Please repeat the lines below exactly. Begin with the line containing "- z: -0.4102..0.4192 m" and go on through the line containing "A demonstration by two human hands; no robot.".

=== Begin Enclosure ===

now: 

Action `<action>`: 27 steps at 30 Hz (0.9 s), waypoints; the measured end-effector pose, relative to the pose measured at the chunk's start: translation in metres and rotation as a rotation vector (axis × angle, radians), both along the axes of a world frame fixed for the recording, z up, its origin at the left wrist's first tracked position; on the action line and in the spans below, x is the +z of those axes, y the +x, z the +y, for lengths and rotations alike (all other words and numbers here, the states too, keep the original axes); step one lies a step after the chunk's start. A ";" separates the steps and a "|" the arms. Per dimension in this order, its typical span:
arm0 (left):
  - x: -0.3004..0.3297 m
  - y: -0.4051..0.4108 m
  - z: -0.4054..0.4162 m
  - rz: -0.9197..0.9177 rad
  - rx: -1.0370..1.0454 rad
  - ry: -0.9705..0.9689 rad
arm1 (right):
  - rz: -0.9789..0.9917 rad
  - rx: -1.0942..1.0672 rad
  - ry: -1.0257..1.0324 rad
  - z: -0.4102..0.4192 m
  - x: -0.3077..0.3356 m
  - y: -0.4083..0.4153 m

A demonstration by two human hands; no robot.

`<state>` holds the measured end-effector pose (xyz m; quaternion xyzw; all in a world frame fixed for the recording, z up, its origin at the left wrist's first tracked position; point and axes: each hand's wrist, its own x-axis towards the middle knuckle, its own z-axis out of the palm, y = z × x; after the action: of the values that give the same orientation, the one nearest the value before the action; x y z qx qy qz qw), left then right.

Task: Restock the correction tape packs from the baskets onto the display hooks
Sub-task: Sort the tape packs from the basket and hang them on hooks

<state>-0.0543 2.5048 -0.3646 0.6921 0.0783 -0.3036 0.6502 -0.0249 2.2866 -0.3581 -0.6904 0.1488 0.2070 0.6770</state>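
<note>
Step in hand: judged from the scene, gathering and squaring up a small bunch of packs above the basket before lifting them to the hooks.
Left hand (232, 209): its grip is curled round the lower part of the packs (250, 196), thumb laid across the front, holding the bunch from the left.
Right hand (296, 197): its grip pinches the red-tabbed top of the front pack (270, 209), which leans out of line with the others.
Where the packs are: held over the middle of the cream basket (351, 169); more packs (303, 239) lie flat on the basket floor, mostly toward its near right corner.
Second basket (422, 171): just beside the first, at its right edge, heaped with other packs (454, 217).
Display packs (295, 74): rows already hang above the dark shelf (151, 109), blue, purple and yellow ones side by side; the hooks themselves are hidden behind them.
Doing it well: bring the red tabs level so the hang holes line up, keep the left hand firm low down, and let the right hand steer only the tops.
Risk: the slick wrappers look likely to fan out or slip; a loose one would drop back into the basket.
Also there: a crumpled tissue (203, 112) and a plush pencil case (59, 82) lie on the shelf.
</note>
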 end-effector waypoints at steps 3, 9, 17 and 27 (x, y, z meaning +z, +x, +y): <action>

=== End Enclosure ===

- [Exercise answer]:
  - z: -0.4102..0.4192 m
  - x: -0.3077..0.3356 m
  - y: -0.4083..0.4153 m

A demonstration by two human hands; no robot.

Nothing further is required for this exercise.